### Exercise description:
Only the pictures should be left out; write out all other data exactly.

### Recorded data:
--- START ---

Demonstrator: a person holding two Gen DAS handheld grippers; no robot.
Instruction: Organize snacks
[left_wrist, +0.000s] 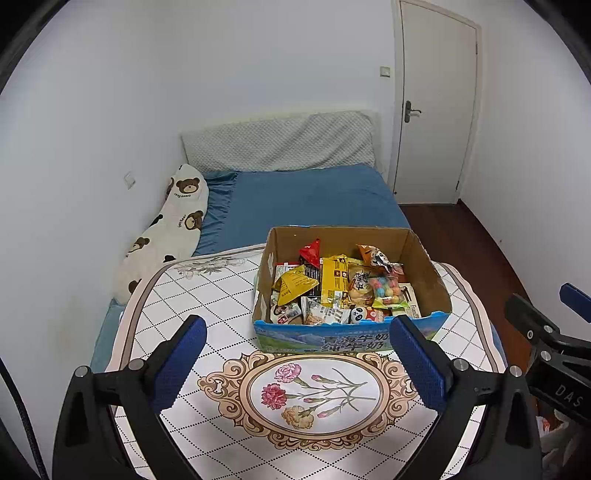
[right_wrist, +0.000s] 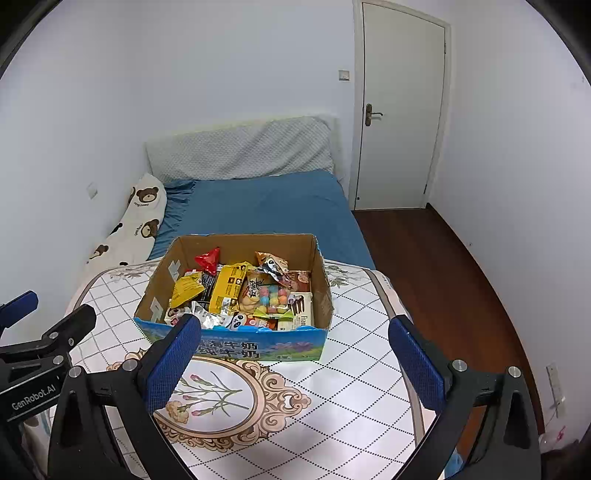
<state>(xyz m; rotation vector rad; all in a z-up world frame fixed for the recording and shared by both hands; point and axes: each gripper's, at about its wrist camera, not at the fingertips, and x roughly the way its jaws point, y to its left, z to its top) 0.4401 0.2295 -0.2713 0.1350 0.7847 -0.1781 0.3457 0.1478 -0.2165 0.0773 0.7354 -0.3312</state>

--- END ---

### Task result:
Demonstrator: a person holding two Gen DAS handheld grippers; no robot.
Instruction: Organize snacks
[left_wrist, +0.000s] 
[right_wrist, +0.000s] 
<state>(xyz m; rotation vector rad; all in a z-up world frame fixed for the recording and shared by both hands; point and axes: each gripper's, at about its wrist camera, not at the fingertips, and x roughly the way its jaws point, y to its left, z to its top) 0.4401 0.2295 -0.2713 0.1350 0.7847 -0.1781 0.3457 0.1478 -0.2165 0.0773 0.7354 -0.3312</state>

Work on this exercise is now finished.